Qual é a tendência no Brasil em termos de campanhas de desinformação?

É a institucionalização do que chamamos de propaganda computacional. Em países como China, Rússia e EUA, existem superpoderes que já têm um aparato estatal muito desenvolvido para fazer propaganda política digital e usá-la como estratégia de interferência em outros países. Não temos registro de que o Brasil esteja interferindo em outros países, mas o aparato está crescendo muito. Passou a ter uma estrutura física, com empresas privadas e contratos caros. E isso é uma tendência na América Latina inteira, sair do amadorismo e se tornar algo estatal profissional. Isso é preocupante. Por exemplo, questionar a autenticidade das urnas eletrônicas foi uma estratégia repetida no Brasil, na Argentina e no México. São campanhas cada vez mais fortes e com mais recursos.

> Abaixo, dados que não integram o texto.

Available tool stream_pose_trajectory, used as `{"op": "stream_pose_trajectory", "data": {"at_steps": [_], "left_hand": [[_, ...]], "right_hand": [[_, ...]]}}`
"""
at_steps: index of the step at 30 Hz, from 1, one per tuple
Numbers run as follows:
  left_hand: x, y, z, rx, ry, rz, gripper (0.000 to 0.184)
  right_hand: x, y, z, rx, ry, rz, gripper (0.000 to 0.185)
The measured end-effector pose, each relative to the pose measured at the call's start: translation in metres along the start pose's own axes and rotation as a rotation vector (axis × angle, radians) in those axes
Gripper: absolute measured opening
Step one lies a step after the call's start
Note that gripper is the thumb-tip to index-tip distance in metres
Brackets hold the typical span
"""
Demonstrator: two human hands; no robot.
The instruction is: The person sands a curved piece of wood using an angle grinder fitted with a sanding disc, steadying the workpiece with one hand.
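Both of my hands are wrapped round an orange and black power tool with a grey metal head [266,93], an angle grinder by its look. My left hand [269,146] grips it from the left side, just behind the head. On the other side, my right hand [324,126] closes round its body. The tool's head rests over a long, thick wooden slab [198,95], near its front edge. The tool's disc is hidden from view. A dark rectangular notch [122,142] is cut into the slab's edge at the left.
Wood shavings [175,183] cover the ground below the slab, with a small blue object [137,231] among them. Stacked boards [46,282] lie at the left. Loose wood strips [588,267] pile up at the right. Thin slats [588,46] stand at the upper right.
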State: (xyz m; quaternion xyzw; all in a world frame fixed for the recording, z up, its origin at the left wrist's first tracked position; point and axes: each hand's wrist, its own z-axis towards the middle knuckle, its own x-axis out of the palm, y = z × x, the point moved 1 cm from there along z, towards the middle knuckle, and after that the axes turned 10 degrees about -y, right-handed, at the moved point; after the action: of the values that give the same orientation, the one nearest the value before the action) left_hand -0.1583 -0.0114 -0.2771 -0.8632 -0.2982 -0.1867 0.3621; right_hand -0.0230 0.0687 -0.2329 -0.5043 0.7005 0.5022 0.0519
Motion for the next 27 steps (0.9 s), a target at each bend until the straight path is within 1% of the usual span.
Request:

Quais plataformas estão sendo usadas nessas campanhas?

Já havíamos identificado no ano passado, e voltamos a ver neste ano, a desinformação passar a aplicativos de mensagem, fechados. O WhatsApp é um exemplo, mas não é exclusivo. Olhando para o resto do mundo, identificamos desinformação em todas as plataformas: Telegram, Line, WhatsApp, Instagram. Até no Tinder. Não é um problema de uma plataforma só.

O Facebook continua a ser a principal plataforma para desinformação, segundo a pesquisa.

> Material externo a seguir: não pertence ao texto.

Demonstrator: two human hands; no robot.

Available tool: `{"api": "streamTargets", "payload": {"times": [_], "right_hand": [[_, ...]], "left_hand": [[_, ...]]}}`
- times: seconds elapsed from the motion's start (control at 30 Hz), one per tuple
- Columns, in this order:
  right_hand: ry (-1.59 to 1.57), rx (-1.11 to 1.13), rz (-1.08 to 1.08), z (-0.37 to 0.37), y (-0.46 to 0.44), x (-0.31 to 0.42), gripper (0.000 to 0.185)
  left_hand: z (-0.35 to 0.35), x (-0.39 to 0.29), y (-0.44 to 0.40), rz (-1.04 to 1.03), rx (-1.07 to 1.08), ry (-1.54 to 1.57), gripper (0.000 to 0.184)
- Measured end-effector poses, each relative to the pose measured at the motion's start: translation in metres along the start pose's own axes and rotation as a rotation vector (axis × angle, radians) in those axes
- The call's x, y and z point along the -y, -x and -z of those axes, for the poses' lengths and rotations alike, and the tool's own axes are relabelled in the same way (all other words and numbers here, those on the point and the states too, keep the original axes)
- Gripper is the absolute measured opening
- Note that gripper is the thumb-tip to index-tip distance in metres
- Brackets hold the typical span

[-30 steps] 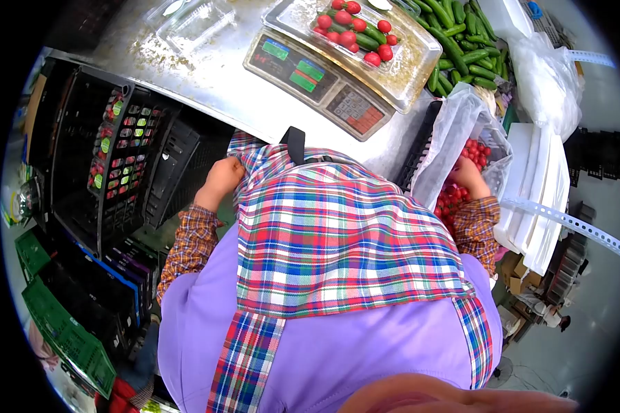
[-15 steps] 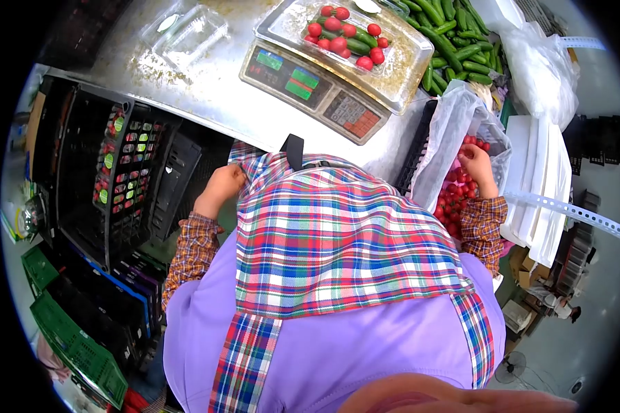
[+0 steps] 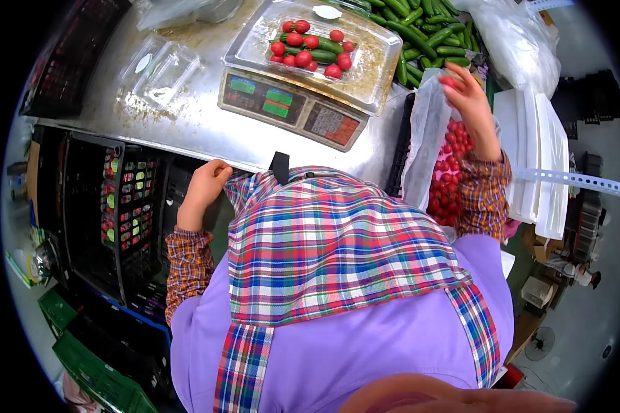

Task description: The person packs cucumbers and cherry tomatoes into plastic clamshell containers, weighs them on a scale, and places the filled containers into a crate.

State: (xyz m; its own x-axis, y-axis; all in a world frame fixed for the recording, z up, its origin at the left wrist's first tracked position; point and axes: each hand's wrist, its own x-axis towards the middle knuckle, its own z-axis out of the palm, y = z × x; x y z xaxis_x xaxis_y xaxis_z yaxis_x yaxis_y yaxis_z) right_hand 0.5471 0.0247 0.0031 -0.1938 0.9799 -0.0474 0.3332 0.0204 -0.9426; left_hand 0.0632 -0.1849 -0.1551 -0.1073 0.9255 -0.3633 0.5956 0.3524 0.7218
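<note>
My right hand (image 3: 472, 103) is raised above the lined crate, a red cherry tomato (image 3: 450, 82) pinched between its fingertips. Below it, many cherry tomatoes (image 3: 445, 180) lie in a crate lined with translucent plastic (image 3: 427, 127). My left hand (image 3: 207, 184) is at the table's front edge beside the plaid apron (image 3: 337, 241), its fingers curled together with nothing visible in them. On the scale (image 3: 293, 107), a clear plastic tray (image 3: 251, 51) supports a smaller clear container with small cucumbers (image 3: 324, 43) and several cherry tomatoes.
Cucumbers (image 3: 427, 34) are heaped at the back right. Two clear containers (image 3: 162, 72) rest on the steel table (image 3: 207, 103). A black crate (image 3: 120, 213) with packed produce stands at left. White foam boxes (image 3: 530, 151) and a plastic bag (image 3: 517, 41) are at right.
My right hand has risen out of the tomato crate with a cherry tomato. The whole view has shifted, and the table's things appear further left. My left hand stays near the apron's edge.
</note>
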Motion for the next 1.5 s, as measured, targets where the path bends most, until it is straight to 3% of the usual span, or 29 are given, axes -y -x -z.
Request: {"api": "streamTargets", "payload": {"times": [0.17,0.3,0.47,0.63,0.77,0.83,0.93,1.1,1.17,1.27,1.4,1.5], "right_hand": [[0.052,0.311,0.179,-0.088,-0.037,0.033,0.049],[0.180,0.249,0.277,-0.106,-0.055,0.039,0.047],[0.148,0.204,0.203,-0.072,-0.061,0.032,0.049],[-0.014,0.052,0.073,-0.031,-0.047,0.037,0.044],[-0.167,-0.015,0.072,-0.002,-0.039,0.031,0.041],[-0.214,-0.040,0.063,-0.001,-0.031,0.034,0.039],[-0.174,-0.078,0.041,-0.002,-0.023,0.036,0.035],[0.140,0.098,0.172,-0.053,-0.047,0.029,0.022],[0.408,0.106,0.513,-0.094,-0.061,0.033,0.020],[0.603,0.134,0.687,-0.151,-0.089,0.038,0.022],[1.050,0.127,0.719,-0.197,-0.108,0.030,0.026],[1.079,0.158,0.754,-0.195,-0.117,0.025,0.027]], "left_hand": [[0.002,-0.015,0.000,-0.059,0.016,-0.007,0.024],[0.002,-0.006,0.005,-0.044,0.001,0.050,0.024],[0.016,0.022,-0.001,-0.019,0.020,0.210,0.021],[0.090,-0.029,-0.027,-0.023,-0.216,0.467,0.021],[0.144,-0.081,-0.070,-0.222,-0.370,0.713,0.024],[0.151,-0.109,-0.091,-0.282,-0.412,0.690,0.023],[0.145,-0.145,-0.119,-0.393,-0.301,0.344,0.023],[0.096,-0.177,-0.160,-0.597,-0.160,-0.038,0.022],[0.077,-0.195,-0.156,-0.646,-0.169,-0.139,0.022],[0.055,-0.200,-0.181,-0.881,-0.265,-0.336,0.023],[0.036,-0.214,-0.180,-0.746,-0.363,-0.660,0.025],[0.036,-0.216,-0.183,-0.753,-0.349,-0.625,0.026]]}}
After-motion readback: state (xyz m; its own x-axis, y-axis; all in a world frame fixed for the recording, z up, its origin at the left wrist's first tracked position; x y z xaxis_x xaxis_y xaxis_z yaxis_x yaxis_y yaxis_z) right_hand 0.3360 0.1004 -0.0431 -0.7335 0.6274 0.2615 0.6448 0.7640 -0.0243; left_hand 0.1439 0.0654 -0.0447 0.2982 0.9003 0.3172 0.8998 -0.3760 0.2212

O Facebook ainda é a plataforma principal, mas detectamos outras muito relevantes, como Instagram e YouTube. As iniciativas que o Facebook tem feito (de combate à desinformação) são insuficientes, mas talvez seja a plataforma mais fácil de resolver, porque é um ambiente aberto. É mais fácil usuários e autoridades identificarem o que está acontecendo ali. Um ambiente muito mais difícil de compreender é o YouTube, que não é uma rede social, é um acervo de vídeos. A pesquisa recente mostra que tem gente se aproveitando do algoritmo de recomendação do YouTube para promover radicalização, algo muito difícil detectar. É a mesma coisa para o Instagram, onde as pessoas costumam ter mais contas fechadas. É muito difícil ver o que está acontecendo.

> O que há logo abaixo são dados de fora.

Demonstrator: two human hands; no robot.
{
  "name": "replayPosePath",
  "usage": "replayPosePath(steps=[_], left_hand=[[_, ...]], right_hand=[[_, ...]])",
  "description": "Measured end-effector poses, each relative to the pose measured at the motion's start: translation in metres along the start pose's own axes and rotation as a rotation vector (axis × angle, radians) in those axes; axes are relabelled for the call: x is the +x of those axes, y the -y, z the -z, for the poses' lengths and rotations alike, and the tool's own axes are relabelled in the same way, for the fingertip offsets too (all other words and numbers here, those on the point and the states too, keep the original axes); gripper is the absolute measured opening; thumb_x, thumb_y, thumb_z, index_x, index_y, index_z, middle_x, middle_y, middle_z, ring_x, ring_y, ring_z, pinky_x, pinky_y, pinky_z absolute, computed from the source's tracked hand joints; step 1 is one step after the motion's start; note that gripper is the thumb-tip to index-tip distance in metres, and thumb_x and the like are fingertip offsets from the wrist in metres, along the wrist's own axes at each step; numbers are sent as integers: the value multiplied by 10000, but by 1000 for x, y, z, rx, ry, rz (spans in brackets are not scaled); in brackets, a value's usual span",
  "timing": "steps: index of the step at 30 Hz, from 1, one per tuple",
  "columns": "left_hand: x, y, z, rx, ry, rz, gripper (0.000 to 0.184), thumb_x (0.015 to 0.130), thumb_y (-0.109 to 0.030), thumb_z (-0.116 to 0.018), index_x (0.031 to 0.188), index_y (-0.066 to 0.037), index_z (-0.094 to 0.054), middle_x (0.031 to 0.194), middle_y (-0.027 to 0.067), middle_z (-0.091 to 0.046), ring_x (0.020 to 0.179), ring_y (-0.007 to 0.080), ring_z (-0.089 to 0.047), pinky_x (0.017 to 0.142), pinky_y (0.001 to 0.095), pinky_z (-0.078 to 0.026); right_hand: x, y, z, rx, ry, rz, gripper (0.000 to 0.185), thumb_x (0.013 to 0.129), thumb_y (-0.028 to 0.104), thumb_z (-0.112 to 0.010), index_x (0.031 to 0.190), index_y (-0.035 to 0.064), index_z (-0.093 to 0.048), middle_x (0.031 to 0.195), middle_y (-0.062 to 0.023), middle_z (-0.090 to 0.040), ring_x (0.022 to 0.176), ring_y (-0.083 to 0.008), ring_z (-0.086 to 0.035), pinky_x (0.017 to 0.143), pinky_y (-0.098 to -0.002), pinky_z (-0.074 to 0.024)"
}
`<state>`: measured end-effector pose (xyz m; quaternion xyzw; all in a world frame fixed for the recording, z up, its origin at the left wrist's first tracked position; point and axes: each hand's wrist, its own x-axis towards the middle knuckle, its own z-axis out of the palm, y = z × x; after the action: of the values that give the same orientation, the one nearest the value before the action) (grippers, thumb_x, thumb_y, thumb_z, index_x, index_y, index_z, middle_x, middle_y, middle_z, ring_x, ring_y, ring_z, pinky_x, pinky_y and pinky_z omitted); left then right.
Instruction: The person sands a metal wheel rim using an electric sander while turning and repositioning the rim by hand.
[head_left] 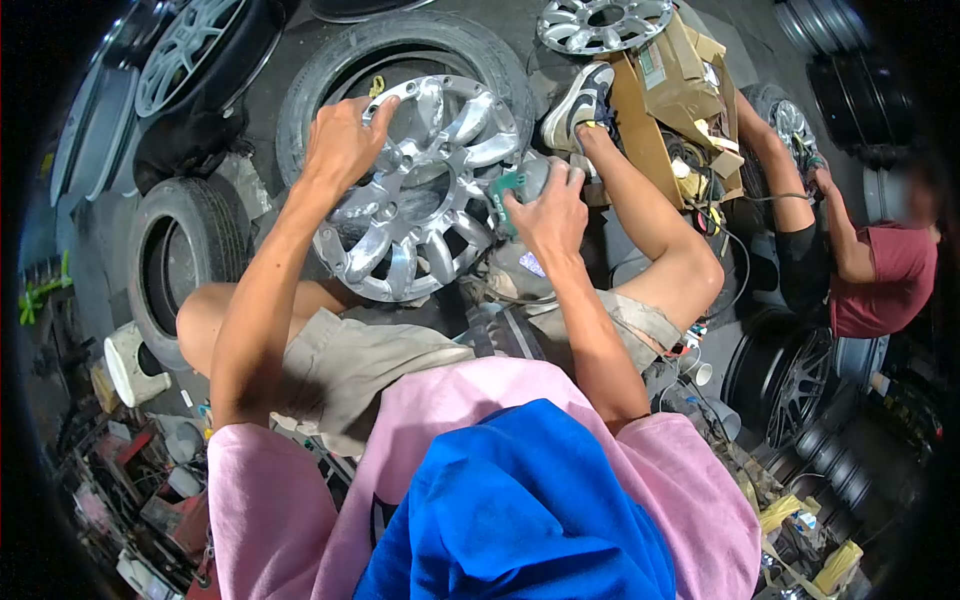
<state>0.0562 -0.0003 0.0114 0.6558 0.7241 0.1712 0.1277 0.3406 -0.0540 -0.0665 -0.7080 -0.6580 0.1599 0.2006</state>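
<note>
A shiny silver alloy wheel face point(405, 215) with broad spokes leans tilted against a tyre point(300, 115) in front of my legs. My left hand point(348, 140) grips its upper left edge, with the thumb on the near side and the fingertips partly hidden. In my right hand point(552, 210) is a green and grey power sander point(507, 195), held at the right edge of the wheel face. The sander's working side is hidden, so I cannot tell whether it touches the metal.
Another silver wheel face point(605, 25) lies at the back, beside a cardboard box point(680, 75). A tyre point(190, 255) stands at left. A co-worker in a red shirt point(880, 280) handles a wheel part at right. Cables point(745, 265) run along the floor.
</note>
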Motion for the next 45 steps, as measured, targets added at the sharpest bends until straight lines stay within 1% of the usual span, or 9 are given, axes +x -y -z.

O número de países mapeados pela pesquisa com campanhas de manipulação aumentou 150% nos últimos dois anos.

Qualquer país que olharmos vai usar desinformação. Isso prova que é um fenômeno global. Há uma variação, de país a país, de institucionalização, de estratégias. Mas o preocupante é que é uma prática que se disseminou no mundo inteiro, que passou de algo completamente amador para algo profissional, institucional, permanente. Esse grau de especialização preocupa muito.

A pesquisa diz que o Brasil tem uma “tropa virtual” de capacidade média. O que isso significa?

Nos países de alta capacidade, como China e Estados Unidos, você tem o uso institucional de “guerra informacional”. A escala nesses países é impressionante: tem uma estrutura permanente de produção de desinformação, múltiplos contratos (de empresas) e o uso dessa estratégia com fins bélicos, seja na política interna, seja para influenciar outros países. No Brasil, não identificamos o uso para influência externa nem nenhum documento para comprovar que a estrutura de campanha fosse permanente ou com estrutura organizacional refinada. Aqui, é algo grande, custoso, mas não é uma operação militar. Essa pesquisa tem que ser entendida como o mínimo, a ponta do iceberg. O que está embaixo é muito maior, mas só olhando a ponta a gente consegue entender que o problema é muito grave.

'Permanente'

“Qualquer país vai usar desinformação. Isso prova que é um fenômeno global. Há uma variação, de país a país, de institucionalização, de estratégias. Mas o preocupante é que é uma prática que se disseminou no mundo inteiro, que passou de algo completamente amador para algo profissional, institucional, permanente.”